# [Records contained in a dataset]
┄┄┄┄┄┄┄┄┄┄┄┄┄┄┄┄┄┄┄┄
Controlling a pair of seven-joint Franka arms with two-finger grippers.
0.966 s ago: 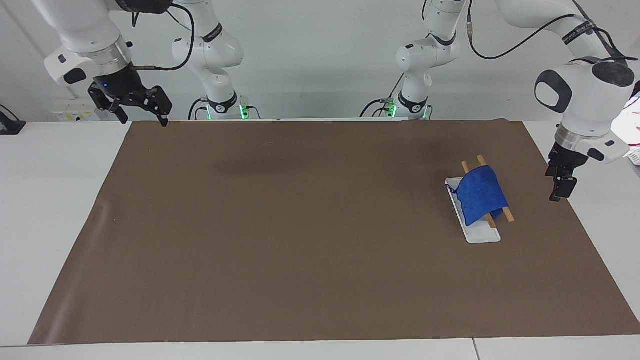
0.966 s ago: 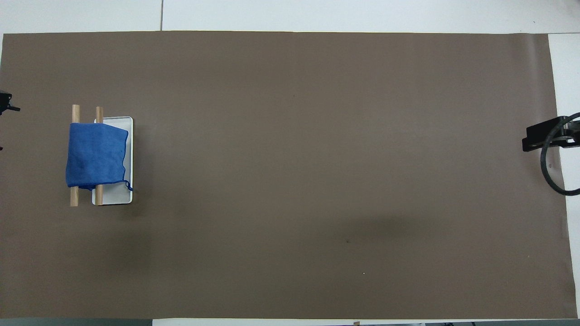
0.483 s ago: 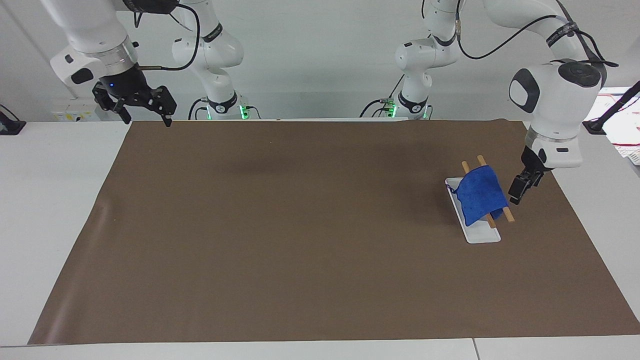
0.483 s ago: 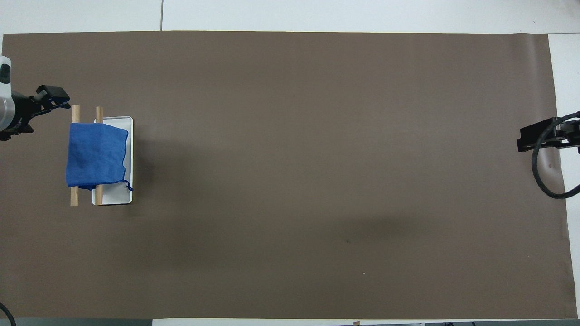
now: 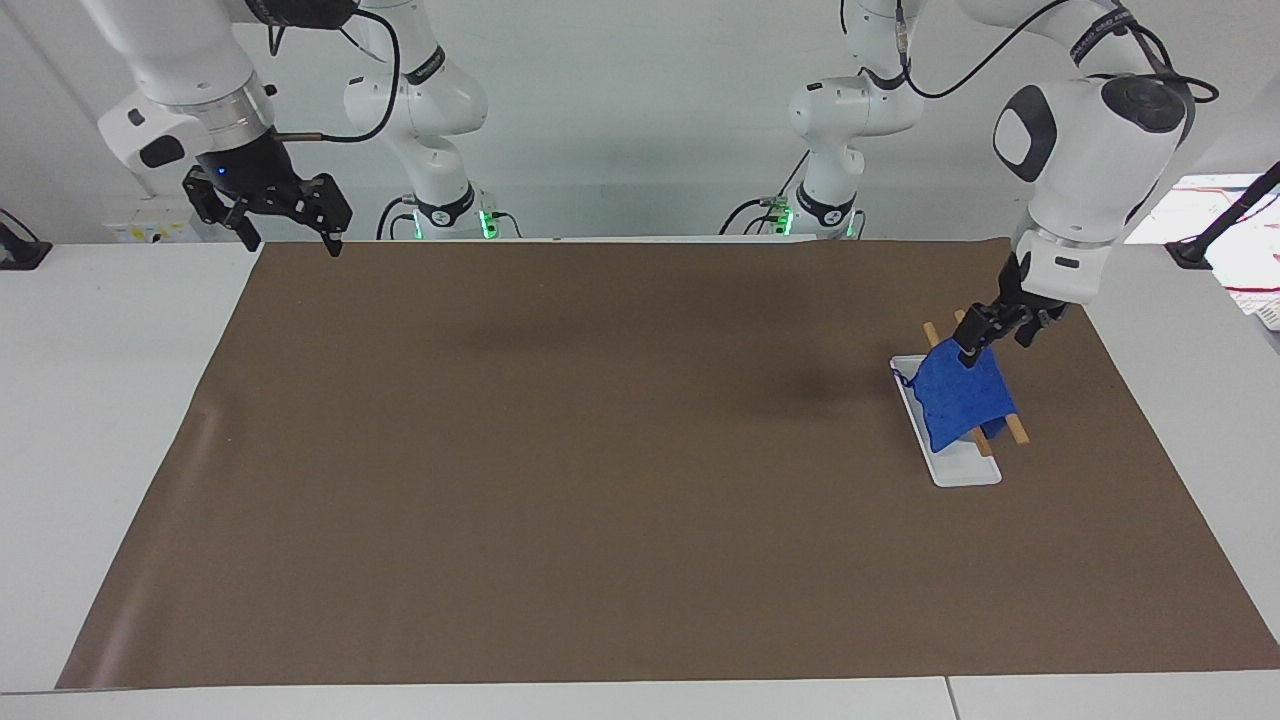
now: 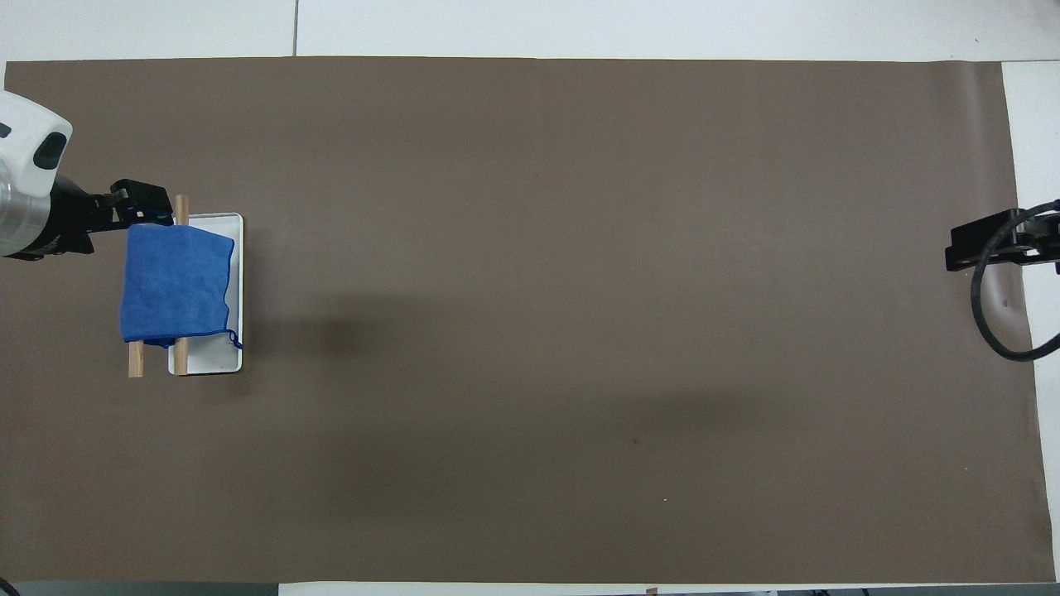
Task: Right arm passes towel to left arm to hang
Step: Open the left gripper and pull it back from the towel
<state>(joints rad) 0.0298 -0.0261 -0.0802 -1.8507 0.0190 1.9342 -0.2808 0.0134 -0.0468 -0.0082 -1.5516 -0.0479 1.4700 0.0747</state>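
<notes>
1. Now at the left arm's end of the table: left gripper (image 5: 968, 350) down at the towel (image 5: 961, 394), tip at the upper corner of the cloth, the corner nearest the robots. Touching or a hair above, cannot tell. Fingers open or closed, cannot tell either.
2. Directly below that gripper: towel draped over two wooden rods (image 5: 1014, 431), bright blue, folds hanging on both sides. Rod ends poking out from under the cloth at both ends.
3. Just beside the gripper, toward the right arm's end: flat white tray (image 5: 965, 471) under the rack, thin loop of the towel hanging over its edge.
4. Overhead view, same scene: left gripper (image 6: 137, 211) over the robot-far end of one rod, towel (image 6: 175, 283) across both rods (image 6: 136, 360), tray (image 6: 207, 361) alongside.
5. Well apart from all that: right gripper (image 5: 285, 207) up in the air over the corner of the brown mat (image 5: 600, 450) at the right arm's end, fingers spread wide, holding nothing. Right arm waiting.
</notes>
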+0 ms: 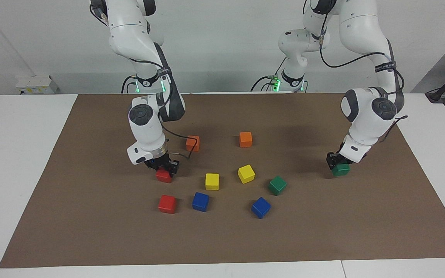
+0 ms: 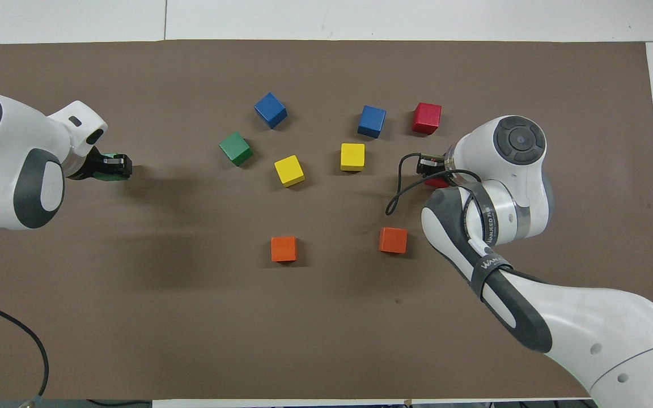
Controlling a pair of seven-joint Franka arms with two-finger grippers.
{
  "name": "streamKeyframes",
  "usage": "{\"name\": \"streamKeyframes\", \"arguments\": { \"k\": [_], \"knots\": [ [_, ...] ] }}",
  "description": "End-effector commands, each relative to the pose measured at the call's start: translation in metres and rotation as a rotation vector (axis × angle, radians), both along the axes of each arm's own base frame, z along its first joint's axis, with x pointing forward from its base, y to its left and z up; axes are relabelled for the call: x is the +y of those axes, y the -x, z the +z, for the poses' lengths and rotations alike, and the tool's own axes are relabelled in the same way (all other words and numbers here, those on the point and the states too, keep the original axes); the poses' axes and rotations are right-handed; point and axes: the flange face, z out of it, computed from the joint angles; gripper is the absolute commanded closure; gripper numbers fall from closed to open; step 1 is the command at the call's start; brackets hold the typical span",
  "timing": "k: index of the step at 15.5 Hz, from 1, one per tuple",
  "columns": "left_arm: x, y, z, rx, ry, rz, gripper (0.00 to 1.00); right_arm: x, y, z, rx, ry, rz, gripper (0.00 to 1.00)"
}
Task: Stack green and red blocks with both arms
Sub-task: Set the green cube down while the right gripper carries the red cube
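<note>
My right gripper point(image 1: 163, 170) is down at the mat with its fingers closed around a red block point(image 1: 163, 176); in the overhead view the gripper point(image 2: 432, 171) hides most of that block point(image 2: 439, 182). The second red block point(image 1: 167, 204) point(image 2: 427, 118) lies farther from the robots, close by. My left gripper point(image 1: 337, 165) point(image 2: 112, 168) is low at the left arm's end of the mat, closed on a green block point(image 1: 341, 169) point(image 2: 105, 174). The second green block point(image 1: 277, 185) point(image 2: 236, 148) lies free near the middle.
Two yellow blocks point(image 1: 212, 181) point(image 1: 246, 173) and two blue blocks point(image 1: 200, 201) point(image 1: 261, 207) lie between the free red and green blocks. Two orange blocks point(image 1: 192, 143) point(image 1: 245, 139) lie nearer the robots. All rest on a brown mat point(image 1: 91, 216).
</note>
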Motion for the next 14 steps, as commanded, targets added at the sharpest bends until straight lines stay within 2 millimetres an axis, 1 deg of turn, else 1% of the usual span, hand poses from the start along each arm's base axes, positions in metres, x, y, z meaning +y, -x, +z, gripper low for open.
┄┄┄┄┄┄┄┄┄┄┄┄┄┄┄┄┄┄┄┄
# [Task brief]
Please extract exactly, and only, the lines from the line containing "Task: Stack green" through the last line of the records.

# [Answer to the exercise]
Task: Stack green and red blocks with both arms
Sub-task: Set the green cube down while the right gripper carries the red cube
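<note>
My right gripper point(image 1: 163, 170) is down at the mat with its fingers closed around a red block point(image 1: 163, 176); in the overhead view the gripper point(image 2: 432, 171) hides most of that block point(image 2: 439, 182). The second red block point(image 1: 167, 204) point(image 2: 427, 118) lies farther from the robots, close by. My left gripper point(image 1: 337, 165) point(image 2: 112, 168) is low at the left arm's end of the mat, closed on a green block point(image 1: 341, 169) point(image 2: 105, 174). The second green block point(image 1: 277, 185) point(image 2: 236, 148) lies free near the middle.
Two yellow blocks point(image 1: 212, 181) point(image 1: 246, 173) and two blue blocks point(image 1: 200, 201) point(image 1: 261, 207) lie between the free red and green blocks. Two orange blocks point(image 1: 192, 143) point(image 1: 245, 139) lie nearer the robots. All rest on a brown mat point(image 1: 91, 216).
</note>
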Motion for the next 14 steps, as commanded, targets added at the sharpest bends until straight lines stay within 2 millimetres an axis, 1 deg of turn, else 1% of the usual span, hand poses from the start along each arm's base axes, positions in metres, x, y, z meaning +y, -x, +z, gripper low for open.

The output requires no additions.